Since it takes a huge amount of time and it is wasted with the approach that if we do statistical calculations blindly, the conclusion comes out something, so we proceed systematically as follows.

  1. Set up a hypothesis.
    1. Define the survey target as a population and define a sample group. Perform sample survey.
    2. Compute the basic statistics of the sample. Create a distribution.
    3. Perform a hypothesis test and verify the hypothesis.
    4. If you are interested in two variables, create a correlation diagram. Perform regression analysis.
    5. Calculate the decision coefficient and t value and verify the relationship between the two variables.
  2. Examine the population
    1. Clarify survey target (population) and set hypothesis
    2. Acquire sample data (random, set condition based on hypothesis)
    3. Collect data in a table
    4. Create distribution chart
    5. Calculate average, variance, median, mode
    6. Estimate the mean and variance of the population
       
  3. Examine the relationship between two variables
    1. Clarification of investigation target (two variables) and setting of hypothesis (model)
    2. Acquire sample data (random, set condition based on hypothesis)
    3. Collect data in a table
    4. Create a correlation diagram of two variables
    5. Calculate parameters by mean value, variance, regression analysis
    6. Inference of relational model of two variables of population

Probability and time

Probability is for one trial. However, interpreting it as a repetitive phenomenon is easy to understand. For example, if the probability is 0.5, it is considered to occur at a rate of once every two times. It is five times per 10 times. Since the probability assumes a one-time trial, it is not necessarily correct to capture the probability 1 / n as 1 per n times.

stochastic process

I put the concept of time into probability. Let the random variable X be a function X (t) of time t . Specific values ​​of X change with the passage of time. If X = 3 t + 2 , the value of X changes over time but is deterministic. In the stochastic process, for example, X (0) = 1, X (1) = 5, X (2) = 1, assuming that the number of dice continuing to swing and continue appearing every second is X 3, and the eyes of the dice continue. A typical example of such stochastic process is random walk. Probability 0.5, X (t) to be X (t) + 1 for X (t) Consider a stochastic process where the probability is 0.5 for X (t + 1) = X (t) - 1 . Every time one unit time elapses, it jumps up or down by one. There are other Markov processes. It expresses state transition by probability. In states A and B, the probability of moving from A to B is 0.5, and the probability of moving from B to A is 0.5.

Time series analysis

Even if it is continuous, if you sample in discrete time, it becomes statistical data. For example, it is to estimate the property of the population (infinite time) from data (sample) of one hour collected every second. In the stationary process, the statistical properties of the samples are assumed to be time invariant, and the average and variance of the samples are estimated values ​​of the whole time series data (statistical population). If there is a trend in the sample, it is also assumed that the trend exists besides the sample, and it applies to the whole time series data as well. In time series analysis, trends and periodicity are extracted in addition to the basic statistics (average, variance). If periodicity exists, the components of the waves which give the length of the period and the period are analyzed.

Autocorrelation

Collect samples of

f (x) and f (x + T) and calculate the correlation coefficient.
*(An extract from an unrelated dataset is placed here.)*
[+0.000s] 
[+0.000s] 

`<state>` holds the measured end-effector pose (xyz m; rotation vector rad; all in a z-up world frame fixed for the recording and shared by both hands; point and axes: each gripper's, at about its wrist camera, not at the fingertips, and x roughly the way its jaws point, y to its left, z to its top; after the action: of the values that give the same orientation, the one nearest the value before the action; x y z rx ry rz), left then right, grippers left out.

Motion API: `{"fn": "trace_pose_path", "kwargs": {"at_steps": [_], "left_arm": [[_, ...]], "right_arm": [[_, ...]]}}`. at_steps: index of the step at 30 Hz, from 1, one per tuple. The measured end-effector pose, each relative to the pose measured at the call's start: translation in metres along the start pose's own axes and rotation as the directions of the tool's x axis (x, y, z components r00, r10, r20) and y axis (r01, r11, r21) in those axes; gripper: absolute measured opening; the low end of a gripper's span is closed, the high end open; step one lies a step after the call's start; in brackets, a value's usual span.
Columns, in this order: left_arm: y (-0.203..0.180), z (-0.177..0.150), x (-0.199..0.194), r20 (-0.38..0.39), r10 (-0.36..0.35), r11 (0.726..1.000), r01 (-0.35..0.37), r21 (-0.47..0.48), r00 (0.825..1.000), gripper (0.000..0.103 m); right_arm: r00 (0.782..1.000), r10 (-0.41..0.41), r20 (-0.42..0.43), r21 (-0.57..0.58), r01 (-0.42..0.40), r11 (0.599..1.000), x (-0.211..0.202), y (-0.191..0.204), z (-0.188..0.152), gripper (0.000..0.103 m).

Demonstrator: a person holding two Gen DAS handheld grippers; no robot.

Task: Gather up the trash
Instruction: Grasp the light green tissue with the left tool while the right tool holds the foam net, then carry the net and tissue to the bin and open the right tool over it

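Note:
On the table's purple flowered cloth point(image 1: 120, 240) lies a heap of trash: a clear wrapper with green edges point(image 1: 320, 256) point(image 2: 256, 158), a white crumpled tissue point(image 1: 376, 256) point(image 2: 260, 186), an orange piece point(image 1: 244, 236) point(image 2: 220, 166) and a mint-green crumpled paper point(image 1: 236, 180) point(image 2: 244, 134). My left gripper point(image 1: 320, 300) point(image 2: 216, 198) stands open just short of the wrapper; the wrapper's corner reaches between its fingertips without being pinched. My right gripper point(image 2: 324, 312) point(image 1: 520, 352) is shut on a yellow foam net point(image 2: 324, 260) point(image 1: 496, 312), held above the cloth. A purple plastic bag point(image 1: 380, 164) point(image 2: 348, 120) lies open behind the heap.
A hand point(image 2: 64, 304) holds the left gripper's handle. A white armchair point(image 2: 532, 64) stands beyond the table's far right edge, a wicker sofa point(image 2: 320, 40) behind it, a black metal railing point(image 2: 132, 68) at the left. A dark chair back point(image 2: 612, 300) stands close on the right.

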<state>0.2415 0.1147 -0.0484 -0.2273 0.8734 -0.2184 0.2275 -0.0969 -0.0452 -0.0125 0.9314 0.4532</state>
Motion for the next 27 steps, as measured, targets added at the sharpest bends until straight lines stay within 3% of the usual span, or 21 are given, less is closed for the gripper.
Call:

By changing T and obtaining correlation coefficients, it becomes a function of T . If this function has a peak with several T values, the value of that T represents the periodic component. Conversely, time series data can be thought of as synthesizing waves of various cycles.

Big data analysis

The elementary data of human behavior is based on 5 W 1 H. Who, when, where, what, how, and what is done. If it is purchase data, who (personal, attribute information: sex, age, address), when, where, what, how, and what is done. We collect a lot of this data, find out the rule of law from there, optimize product composition, lead to sales and profit through sales promotion activities. If there is no target for the conclusion aimed at the analysis, it will be analyzed randomly.